ACTIVITY => The expected answer is a single number, namely how many lines in the data below hold the word "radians".

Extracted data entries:
Start of Block

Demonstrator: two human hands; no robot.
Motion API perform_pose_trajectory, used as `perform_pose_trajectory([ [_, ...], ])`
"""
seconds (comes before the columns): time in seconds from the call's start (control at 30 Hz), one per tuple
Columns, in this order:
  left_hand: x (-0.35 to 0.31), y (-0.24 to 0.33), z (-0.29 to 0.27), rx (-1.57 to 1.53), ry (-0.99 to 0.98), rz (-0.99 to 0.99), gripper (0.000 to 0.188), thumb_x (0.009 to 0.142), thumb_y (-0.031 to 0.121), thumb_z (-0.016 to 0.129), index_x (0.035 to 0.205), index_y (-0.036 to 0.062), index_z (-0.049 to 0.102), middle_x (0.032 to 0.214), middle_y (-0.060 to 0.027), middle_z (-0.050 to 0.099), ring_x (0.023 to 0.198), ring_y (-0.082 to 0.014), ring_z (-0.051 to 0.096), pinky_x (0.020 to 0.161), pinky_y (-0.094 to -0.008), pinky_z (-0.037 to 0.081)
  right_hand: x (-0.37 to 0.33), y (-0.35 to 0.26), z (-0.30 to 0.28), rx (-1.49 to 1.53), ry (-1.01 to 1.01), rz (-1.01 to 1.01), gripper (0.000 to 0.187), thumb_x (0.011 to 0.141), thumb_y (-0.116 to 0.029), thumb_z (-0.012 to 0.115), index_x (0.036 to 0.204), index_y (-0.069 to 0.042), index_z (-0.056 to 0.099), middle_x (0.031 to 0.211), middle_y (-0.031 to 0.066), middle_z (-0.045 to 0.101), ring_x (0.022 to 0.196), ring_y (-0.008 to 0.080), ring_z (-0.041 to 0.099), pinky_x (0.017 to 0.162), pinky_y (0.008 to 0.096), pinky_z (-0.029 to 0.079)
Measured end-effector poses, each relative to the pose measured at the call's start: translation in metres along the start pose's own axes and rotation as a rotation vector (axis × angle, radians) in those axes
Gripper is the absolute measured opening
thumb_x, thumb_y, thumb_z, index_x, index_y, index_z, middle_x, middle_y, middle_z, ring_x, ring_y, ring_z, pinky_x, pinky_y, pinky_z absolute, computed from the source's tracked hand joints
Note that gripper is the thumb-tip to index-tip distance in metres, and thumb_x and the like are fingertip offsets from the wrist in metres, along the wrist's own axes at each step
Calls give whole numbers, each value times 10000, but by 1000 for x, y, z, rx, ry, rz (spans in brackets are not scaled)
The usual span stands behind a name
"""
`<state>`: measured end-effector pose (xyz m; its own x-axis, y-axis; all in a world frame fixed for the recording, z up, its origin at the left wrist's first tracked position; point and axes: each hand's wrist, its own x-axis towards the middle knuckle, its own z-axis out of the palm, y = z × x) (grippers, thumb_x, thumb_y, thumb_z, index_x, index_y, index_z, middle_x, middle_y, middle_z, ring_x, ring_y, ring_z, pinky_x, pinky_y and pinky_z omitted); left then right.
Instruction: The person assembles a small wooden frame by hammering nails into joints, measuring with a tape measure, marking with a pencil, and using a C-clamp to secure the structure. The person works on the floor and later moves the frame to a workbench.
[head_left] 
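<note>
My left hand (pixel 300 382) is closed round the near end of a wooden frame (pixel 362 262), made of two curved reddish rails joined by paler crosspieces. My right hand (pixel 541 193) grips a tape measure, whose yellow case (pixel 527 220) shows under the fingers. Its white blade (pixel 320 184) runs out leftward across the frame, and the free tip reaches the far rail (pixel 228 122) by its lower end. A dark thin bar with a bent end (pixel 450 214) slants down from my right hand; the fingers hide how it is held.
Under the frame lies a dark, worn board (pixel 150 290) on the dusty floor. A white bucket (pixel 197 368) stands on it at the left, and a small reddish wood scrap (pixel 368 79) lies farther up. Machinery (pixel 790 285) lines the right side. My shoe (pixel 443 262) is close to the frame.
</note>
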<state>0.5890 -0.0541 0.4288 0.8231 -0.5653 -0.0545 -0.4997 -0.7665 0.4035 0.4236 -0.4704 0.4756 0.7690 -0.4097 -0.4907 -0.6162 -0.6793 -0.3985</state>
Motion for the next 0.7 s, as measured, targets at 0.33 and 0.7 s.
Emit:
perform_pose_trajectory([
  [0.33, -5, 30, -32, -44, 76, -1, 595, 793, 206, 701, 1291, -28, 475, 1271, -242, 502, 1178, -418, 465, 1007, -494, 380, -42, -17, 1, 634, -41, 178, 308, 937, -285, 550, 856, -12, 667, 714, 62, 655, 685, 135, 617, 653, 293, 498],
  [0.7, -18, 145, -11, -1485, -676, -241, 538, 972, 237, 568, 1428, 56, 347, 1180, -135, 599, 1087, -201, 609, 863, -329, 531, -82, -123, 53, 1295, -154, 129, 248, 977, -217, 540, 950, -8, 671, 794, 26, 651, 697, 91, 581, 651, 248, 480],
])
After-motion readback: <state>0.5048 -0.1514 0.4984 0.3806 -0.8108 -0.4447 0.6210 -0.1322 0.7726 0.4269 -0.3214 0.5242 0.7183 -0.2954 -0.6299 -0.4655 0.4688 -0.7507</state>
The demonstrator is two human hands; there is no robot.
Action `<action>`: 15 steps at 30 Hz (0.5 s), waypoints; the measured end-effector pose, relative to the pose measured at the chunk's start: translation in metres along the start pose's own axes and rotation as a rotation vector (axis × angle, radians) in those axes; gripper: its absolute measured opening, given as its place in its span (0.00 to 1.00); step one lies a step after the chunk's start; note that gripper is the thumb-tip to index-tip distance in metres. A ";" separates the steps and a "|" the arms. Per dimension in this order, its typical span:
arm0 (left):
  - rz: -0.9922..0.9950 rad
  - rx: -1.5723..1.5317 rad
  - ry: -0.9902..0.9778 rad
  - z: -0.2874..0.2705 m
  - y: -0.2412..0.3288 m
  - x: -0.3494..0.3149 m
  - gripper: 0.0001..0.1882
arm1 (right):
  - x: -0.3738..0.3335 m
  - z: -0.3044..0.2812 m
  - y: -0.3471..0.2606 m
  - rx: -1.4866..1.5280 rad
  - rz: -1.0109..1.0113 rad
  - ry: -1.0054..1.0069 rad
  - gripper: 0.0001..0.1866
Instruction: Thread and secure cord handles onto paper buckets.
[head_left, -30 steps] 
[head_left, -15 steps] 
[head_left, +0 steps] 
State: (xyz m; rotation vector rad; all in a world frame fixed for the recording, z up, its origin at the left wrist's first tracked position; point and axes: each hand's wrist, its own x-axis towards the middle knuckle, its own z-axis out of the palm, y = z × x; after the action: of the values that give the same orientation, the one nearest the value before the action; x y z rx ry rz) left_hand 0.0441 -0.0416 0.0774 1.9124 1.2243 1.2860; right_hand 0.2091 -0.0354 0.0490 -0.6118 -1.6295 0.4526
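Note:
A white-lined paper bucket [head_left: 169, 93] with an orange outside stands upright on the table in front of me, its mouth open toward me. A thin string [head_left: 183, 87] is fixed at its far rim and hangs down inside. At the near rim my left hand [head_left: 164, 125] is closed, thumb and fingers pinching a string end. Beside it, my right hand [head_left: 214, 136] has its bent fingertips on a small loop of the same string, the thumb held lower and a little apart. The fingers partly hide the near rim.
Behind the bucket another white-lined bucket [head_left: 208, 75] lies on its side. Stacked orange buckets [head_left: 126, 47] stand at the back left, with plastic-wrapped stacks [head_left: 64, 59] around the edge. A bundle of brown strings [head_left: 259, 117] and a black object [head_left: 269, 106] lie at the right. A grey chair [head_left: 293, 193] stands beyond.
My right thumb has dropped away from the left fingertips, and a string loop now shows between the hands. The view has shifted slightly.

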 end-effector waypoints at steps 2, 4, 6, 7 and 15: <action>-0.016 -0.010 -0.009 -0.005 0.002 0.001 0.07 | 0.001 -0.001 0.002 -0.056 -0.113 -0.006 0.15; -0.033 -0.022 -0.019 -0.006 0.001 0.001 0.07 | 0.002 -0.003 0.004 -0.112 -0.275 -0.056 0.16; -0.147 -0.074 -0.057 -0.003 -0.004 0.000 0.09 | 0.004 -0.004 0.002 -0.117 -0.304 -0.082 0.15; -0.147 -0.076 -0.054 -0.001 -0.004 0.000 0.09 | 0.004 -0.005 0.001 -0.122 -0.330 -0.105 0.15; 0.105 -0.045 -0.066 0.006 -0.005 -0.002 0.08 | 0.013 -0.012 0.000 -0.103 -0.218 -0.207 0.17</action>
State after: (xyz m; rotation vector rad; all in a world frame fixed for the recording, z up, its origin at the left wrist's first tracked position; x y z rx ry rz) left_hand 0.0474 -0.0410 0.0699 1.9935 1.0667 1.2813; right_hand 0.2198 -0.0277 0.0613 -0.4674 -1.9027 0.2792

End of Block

EXPECTED OUTPUT => 2